On Thu, Aug 13, 2020 at 07:49:24AM +0100, Chris Wilson wrote:
Quoting Jordan Crouse (2020-08-13 00:55:44)
This is an RFC because I'm still trying to grok the correct behavior.
Consider a dma_fence_array created two two fence and signal_on_any is true. A reference to dma_fence_array is taken for each waiting fence.
When the client calls dma_fence_wait() only one of the fences is signaled. The client returns successfully from the wait and puts it's reference to the array fence but the array fence still remains because of the remaining un-signaled fence.

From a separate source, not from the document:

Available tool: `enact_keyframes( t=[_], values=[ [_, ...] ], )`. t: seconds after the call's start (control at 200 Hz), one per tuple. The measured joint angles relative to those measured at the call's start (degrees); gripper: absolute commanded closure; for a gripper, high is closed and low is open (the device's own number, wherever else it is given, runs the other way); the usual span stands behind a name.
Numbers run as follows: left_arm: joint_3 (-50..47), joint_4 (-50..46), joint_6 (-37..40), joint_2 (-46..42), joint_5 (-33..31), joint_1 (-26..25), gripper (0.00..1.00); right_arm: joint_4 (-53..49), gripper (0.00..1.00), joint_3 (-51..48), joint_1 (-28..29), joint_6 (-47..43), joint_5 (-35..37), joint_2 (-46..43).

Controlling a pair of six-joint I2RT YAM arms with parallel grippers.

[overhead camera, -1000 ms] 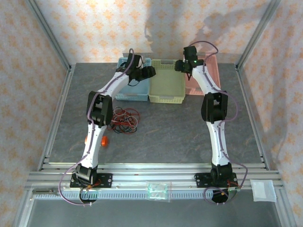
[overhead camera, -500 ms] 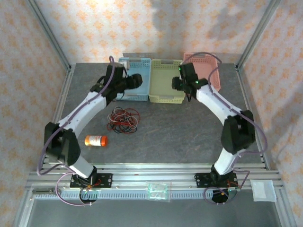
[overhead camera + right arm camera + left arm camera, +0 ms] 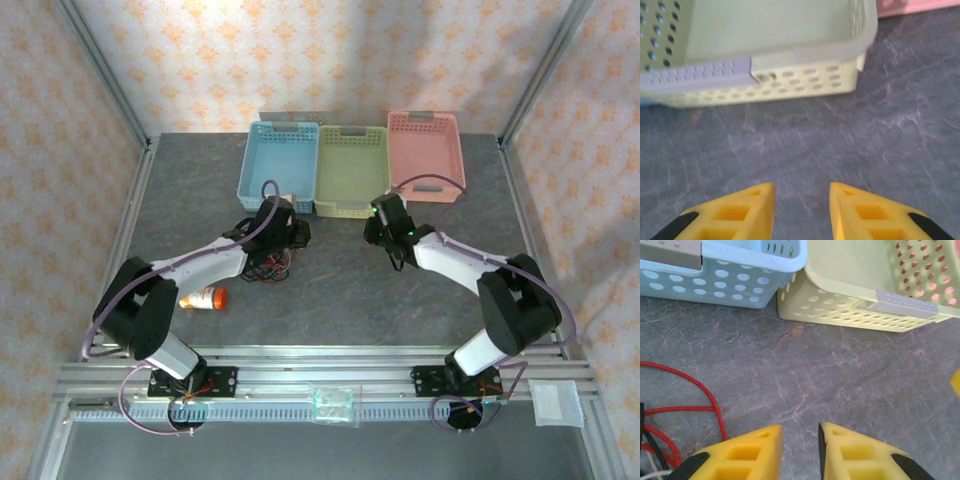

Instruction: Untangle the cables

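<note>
The cables [image 3: 714,405] are thin red, black and white wires in a loose, messy pile on the gray surface [image 3: 840,380], just left of the left claw [image 3: 799,432]. That claw is open a little and holds nothing. The right claw [image 3: 801,192] is partly open and empty too.

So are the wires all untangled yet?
Not yet. Done: nothing that I can see. The red, black and white wires lie in one jumbled heap on the table. In hand: the left fingers are low beside the heap and the right fingers are near the yellow basket, both holding nothing. Left: grab one wire, pull it free, then the others.
</note>
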Motion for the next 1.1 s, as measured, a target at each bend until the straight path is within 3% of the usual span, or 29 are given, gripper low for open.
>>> enact_keyframes(
  t=[0.39, 0.811, 0.976, 1.101],
  values=[
    [6.75, 3.72, -0.37, 11.28, -2.36, 0.0, 0.84, 7.65, 0.65, 6.03, -3.56, 0.46, 2.99, 11.1],
    [19.69, 2.6, 2.97, 22.43, -2.51, 0.55, 0.89, 7.82, 0.64, 10.69, -5.77, -1.25, 2.97, 14.99],
    [19.91, 1.14, 4.28, 20.72, -2.49, 0.61, 0.86, 7.21, 0.57, 9.86, -5.29, -2.16, 3.15, 12.2],
    [13.64, 0.98, 4.44, 9.77, -3.06, 0.61, 0.78, 5.49, 0.36, 8.92, -2.47, -2.16, 3.3, 3.93]
  ],
)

Now consider that the unsignaled fence is signaled while the timeline is being destroyed much later. The timeline destroy calls dma_fence_signal_locked(). The following sequence occurs:
dma_fence_array_cb_func is called
array->num_pending is 0 (because it was set to 1 due to signal_on_any) so the
callback function calls dma_fence_put() instead of triggering the irq work
- The array fence is released which in turn puts the lingering fence which is
then released
- deadlock with the timeline
It's the same recursive lock as we previously resolved in sw_sync.c by removing the locking from timeline_fence_release().
Ah, yep. I'm working on a not-quite-ready-for-primetime version of a vulkan timeline implementation for drm/msm and I was doing something similar to how sw_sync used to work in the release function. Getting rid of the recursive lock in the timeline seems a better solution than this. Thanks for taking the time to respond.